D’une certaine façon, ce récit d’une enfance brisée revisitée à l’âge adulte se rapproche dans ses mécanismes de bon nombre de romans de Stephen King, dont le plus emblématique restera évidemment It. King lui aussi, inflige aux anciennes amitiés le poids du souvenir, les force à se reconstituer le temps d’un voyage dans un passé "bloquant". Eastwood cependant, choisit de ne pas juger ses personnages, de ne pas leur opposer d’entité négative à proprement parler - en dehors de leur culpabilité - pas plus qu’il ne tente de jouer le jeu d’un quelconque manichéisme. Le destin n’est ni bon ni mauvais, juste ou injuste ; de par sa définition même, il convient juste d’accepter que nul ne peut s’y soustraire.
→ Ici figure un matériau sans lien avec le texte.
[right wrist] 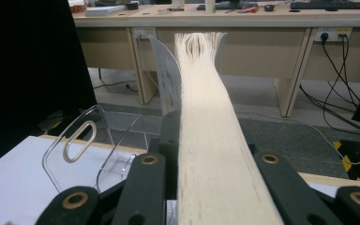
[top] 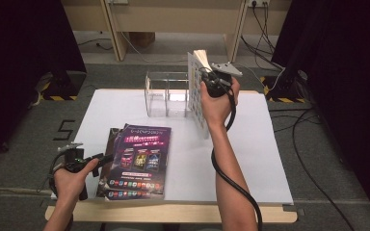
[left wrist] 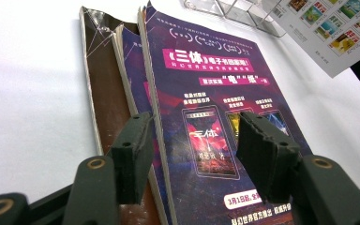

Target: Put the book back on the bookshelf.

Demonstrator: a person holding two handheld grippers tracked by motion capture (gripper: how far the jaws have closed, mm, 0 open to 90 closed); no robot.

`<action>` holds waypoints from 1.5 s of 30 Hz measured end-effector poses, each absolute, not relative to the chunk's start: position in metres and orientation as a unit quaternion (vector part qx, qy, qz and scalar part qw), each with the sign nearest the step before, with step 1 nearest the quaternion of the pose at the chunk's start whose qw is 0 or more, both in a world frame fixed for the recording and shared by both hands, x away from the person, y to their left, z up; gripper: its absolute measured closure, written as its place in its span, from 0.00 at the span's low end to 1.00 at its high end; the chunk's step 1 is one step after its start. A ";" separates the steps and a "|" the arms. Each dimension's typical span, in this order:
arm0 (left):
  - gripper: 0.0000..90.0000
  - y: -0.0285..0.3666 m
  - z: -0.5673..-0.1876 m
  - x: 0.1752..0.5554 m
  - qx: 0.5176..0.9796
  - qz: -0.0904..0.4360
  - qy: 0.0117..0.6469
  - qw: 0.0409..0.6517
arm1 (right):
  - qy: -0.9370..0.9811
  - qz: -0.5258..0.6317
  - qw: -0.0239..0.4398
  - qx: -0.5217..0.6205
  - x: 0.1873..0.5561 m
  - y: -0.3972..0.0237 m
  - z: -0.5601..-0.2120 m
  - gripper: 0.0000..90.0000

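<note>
Paper magazine (top: 198, 91) pinched upright by right tool (top: 211, 77), near clear rack (top: 166, 94).
Pages may fan and catch the rack wall; left tool (top: 107, 157) spread.

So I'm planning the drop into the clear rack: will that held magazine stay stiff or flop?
Probably floppy: the magazine is thin-covered, and its page edges fan apart beyond the right tongs. Gripped upright it seems to hold shape, though the free end may bend. The clear rack looks light, so a nudge might shift it.

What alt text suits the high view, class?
The right gripper holds a magazine upright beside a clear rack on a white table. The left gripper rests at a stack of magazines.
</note>
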State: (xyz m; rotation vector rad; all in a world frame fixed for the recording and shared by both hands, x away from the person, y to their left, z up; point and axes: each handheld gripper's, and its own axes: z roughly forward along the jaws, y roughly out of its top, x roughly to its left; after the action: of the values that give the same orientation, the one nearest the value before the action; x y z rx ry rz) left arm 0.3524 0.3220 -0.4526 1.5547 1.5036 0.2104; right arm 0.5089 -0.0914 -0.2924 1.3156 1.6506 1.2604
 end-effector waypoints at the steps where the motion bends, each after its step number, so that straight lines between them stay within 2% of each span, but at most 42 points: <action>1: 0.50 0.322 -0.453 0.353 0.633 0.086 0.612 0.466 | 0.633 0.483 0.333 0.505 0.510 -0.091 -0.293 0.82; 45: 0.50 0.326 -0.456 0.354 0.631 0.087 0.616 0.463 | 0.622 0.487 0.339 0.511 0.531 -0.089 -0.289 0.82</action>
State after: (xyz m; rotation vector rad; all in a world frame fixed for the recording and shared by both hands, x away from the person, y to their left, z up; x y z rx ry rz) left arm 0.3543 0.3255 -0.4559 1.5523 1.5154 0.2140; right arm 0.5310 -0.0894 -0.2890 1.3313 1.6184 1.2678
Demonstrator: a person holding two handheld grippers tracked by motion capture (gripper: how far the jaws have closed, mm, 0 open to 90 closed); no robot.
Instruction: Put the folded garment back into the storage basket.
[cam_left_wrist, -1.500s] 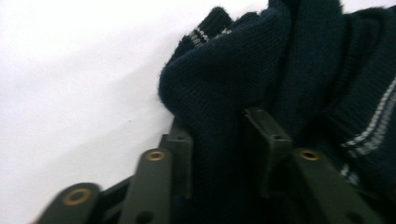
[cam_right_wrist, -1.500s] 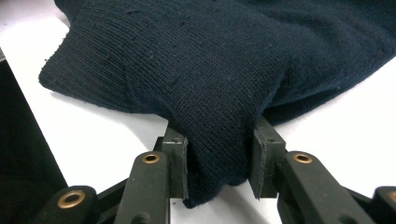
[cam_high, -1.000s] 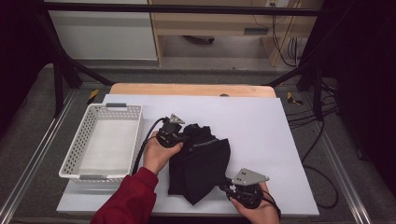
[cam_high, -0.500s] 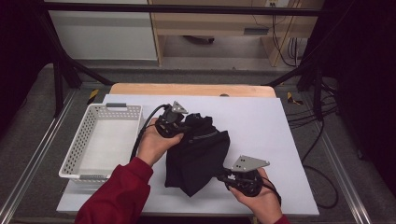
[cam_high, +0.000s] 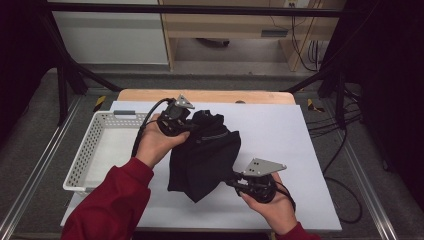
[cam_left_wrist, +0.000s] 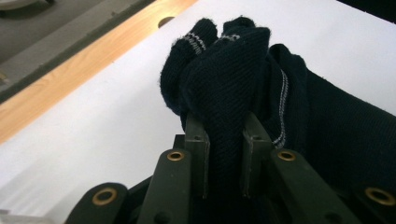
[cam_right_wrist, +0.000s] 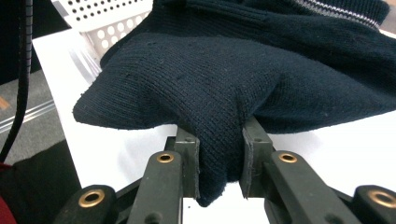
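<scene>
A folded dark navy knitted garment with thin pale stripes hangs above the white table sheet, held between both grippers. My left gripper is shut on its upper edge, and in the left gripper view the knit bunches up between the two jaws. My right gripper is shut on the lower right edge; in the right gripper view a fold of the garment is pinched between the jaws.
A white perforated basket stands at the left of the table, its corner seen beyond the garment. A wooden table edge runs along the back. Cables lie to the right of the table.
Both grippers have lifted the garment off the table and carried it left, toward the basket. The left gripper rose and moved back; the right gripper followed.
</scene>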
Mystic River du coup, tiendrait presque du récit religieux ; une impression renforcée par la partition du film, intégralement signée par Clint pour la première fois, aérienne et étouffante. Des chœurs instrumentaux qui participent de cet instant de douleur, figé dans l’espace et le temps, qui met la vie des personnages et de leurs spectateurs en attente.

En l’absence de jugement, Eastwood nous offre au final la possibilité de reprendre notre vie en toute liberté, à l’image de Sean Devine dont le monde de silence est rompu une fois ses fantômes contentés, à leur façon. Mais il est difficile d’oublier la chute symbolique de la balle au fond de cette bouche d’égout, vingt-cinq ans auparavant. Cette bouche dont Dave Boyle dira à son fils qu’elle a englouti toutes leurs balles, et que si quelqu’un parvenait à l’ouvrir il y en trouverait certainement des milliers. Doit-on y voir autant d’enfances brisées, de fantômes abandonnés ?

Mystic River est sorti sur les écrans français le mercredi 15 octobre 2003.